## [Work required]
What appears from the line containing "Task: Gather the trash" to the end of the listing below should be copied exactly, with no other lines.

───── Given material

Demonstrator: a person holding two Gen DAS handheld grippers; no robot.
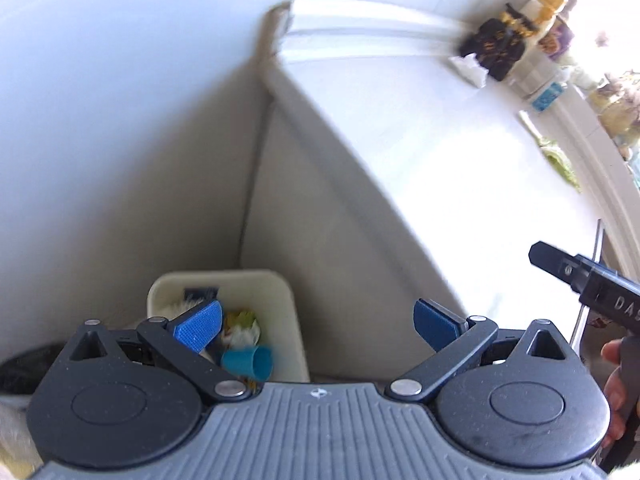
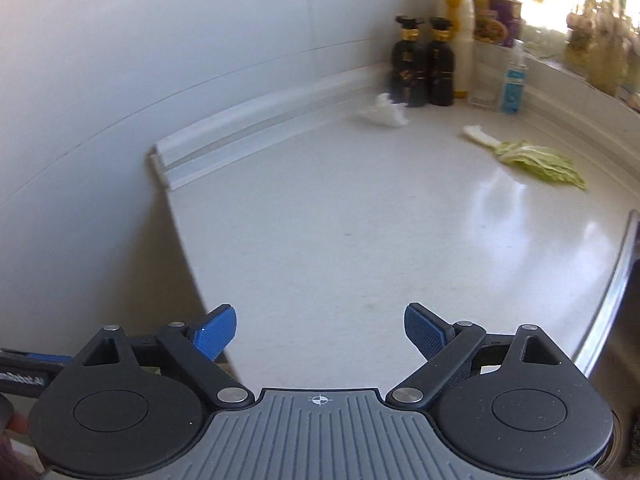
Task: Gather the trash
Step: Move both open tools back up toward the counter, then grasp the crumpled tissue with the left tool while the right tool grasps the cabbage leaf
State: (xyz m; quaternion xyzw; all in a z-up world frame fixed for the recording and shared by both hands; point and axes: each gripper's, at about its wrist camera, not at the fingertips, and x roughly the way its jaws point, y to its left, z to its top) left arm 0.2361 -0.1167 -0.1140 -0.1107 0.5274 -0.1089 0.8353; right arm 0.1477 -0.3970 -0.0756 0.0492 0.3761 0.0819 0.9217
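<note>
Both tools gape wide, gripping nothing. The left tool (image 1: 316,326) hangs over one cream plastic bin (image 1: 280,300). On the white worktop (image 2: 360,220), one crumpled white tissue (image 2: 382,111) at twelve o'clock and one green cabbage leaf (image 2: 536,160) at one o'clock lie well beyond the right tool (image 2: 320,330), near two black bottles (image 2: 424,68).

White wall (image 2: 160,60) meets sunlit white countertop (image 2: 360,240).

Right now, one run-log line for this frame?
left claw: open, empty, above bin | right claw: open, empty, over counter | left to collect: crumpled tissue, cabbage leaf
</note>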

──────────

## [Answer for the task]
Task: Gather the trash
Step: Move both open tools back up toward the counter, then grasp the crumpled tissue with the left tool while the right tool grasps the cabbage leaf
State: (xyz m; quaternion xyzw; all in a z-up world frame fixed for the recording and shared by both hands; point and axes: each gripper's, at about its wrist camera, not at the fingertips, and x roughly the way its jaws point, y to its left, z to its top) left arm 0.2361 -0.1167 -0.1140 -0.1107 0.5274 -0.1089 0.8353; right arm 0.1477 -0.3970 -0.0756 0.0492 0.3761 0.0819 0.9217
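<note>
Both tools gape wide, gripping nothing. The left tool (image 1: 316,326) hangs over one cream plastic bin (image 1: 280,300). On the white worktop (image 2: 360,220), one crumpled white tissue (image 2: 382,111) at twelve o'clock and one green cabbage leaf (image 2: 536,160) at one o'clock lie well beyond the right tool (image 2: 320,330), near two black bottles (image 2: 424,68).

White wall (image 2: 160,60) meets sunlit white countertop (image 2: 360,240).

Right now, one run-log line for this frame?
left claw: open, empty, above bin | right claw: open, empty, over counter | left to collect: crumpled tissue, cabbage leaf
</note>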

This completes the output.